Return the data below exactly, but only from the line containing "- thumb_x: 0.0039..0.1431" through the line containing "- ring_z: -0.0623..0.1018", with both of those lines included.
Segment Open
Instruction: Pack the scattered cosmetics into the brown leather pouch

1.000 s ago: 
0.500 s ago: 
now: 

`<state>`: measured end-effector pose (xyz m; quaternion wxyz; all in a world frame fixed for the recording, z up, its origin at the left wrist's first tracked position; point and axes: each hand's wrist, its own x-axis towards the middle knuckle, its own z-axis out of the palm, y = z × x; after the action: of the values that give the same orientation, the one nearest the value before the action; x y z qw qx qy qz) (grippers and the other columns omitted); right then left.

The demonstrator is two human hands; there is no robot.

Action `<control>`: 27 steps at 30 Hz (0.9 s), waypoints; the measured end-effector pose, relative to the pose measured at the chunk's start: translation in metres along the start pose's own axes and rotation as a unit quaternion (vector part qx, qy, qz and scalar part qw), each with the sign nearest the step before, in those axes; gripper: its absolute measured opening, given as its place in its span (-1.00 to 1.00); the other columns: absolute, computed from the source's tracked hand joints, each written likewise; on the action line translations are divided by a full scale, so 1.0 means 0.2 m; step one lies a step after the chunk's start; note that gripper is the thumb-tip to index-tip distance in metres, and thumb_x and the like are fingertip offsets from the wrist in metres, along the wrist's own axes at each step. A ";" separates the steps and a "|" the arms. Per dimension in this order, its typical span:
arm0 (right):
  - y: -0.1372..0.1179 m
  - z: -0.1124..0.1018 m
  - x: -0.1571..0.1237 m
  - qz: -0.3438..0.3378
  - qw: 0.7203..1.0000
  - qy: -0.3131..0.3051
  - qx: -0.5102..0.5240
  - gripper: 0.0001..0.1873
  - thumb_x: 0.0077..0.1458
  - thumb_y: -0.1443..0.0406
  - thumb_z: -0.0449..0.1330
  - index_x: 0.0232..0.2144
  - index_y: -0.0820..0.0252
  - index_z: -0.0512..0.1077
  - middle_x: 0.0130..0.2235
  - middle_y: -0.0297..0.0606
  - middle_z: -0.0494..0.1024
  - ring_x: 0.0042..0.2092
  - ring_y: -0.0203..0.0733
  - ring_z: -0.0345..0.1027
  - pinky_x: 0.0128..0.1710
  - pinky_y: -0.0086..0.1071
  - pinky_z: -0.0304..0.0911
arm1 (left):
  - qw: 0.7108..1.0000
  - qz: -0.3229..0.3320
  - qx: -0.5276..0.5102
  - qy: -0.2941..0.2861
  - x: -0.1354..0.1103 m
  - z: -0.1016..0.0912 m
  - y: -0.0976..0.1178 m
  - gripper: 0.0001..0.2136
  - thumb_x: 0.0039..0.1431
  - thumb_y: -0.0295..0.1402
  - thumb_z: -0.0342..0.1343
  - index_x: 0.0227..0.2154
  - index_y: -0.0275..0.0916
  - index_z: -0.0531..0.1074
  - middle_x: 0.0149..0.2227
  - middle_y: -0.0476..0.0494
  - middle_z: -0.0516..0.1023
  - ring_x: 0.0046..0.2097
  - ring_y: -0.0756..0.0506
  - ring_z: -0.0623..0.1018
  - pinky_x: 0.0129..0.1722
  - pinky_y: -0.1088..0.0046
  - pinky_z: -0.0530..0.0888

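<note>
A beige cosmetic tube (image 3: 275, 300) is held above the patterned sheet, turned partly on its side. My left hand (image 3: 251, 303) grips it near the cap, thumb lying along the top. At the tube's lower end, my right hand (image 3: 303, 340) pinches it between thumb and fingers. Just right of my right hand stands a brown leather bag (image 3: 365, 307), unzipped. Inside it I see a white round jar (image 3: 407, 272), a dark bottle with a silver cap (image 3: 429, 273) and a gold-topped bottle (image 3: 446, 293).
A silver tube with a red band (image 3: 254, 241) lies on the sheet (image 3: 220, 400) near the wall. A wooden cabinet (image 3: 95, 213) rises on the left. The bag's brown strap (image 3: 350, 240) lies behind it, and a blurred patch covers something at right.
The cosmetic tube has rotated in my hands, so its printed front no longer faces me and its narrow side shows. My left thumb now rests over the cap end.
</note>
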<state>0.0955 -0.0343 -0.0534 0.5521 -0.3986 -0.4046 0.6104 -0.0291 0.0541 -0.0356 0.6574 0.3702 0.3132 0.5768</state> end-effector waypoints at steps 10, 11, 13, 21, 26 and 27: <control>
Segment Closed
**Response to this task**
  - thumb_x: 0.0039..0.1431
  - thumb_y: -0.0295..0.1402
  - thumb_z: -0.0342..0.1343
  - index_x: 0.0227..0.2154
  - index_y: -0.0275..0.0916
  - index_z: -0.0531..0.1074
  - middle_x: 0.0149..0.2227
  - middle_y: -0.0476..0.0494
  - middle_z: -0.0516..0.1023
  - ring_x: 0.0046..0.2097
  - ring_y: -0.0756..0.0506
  - ring_z: -0.0623..0.1018

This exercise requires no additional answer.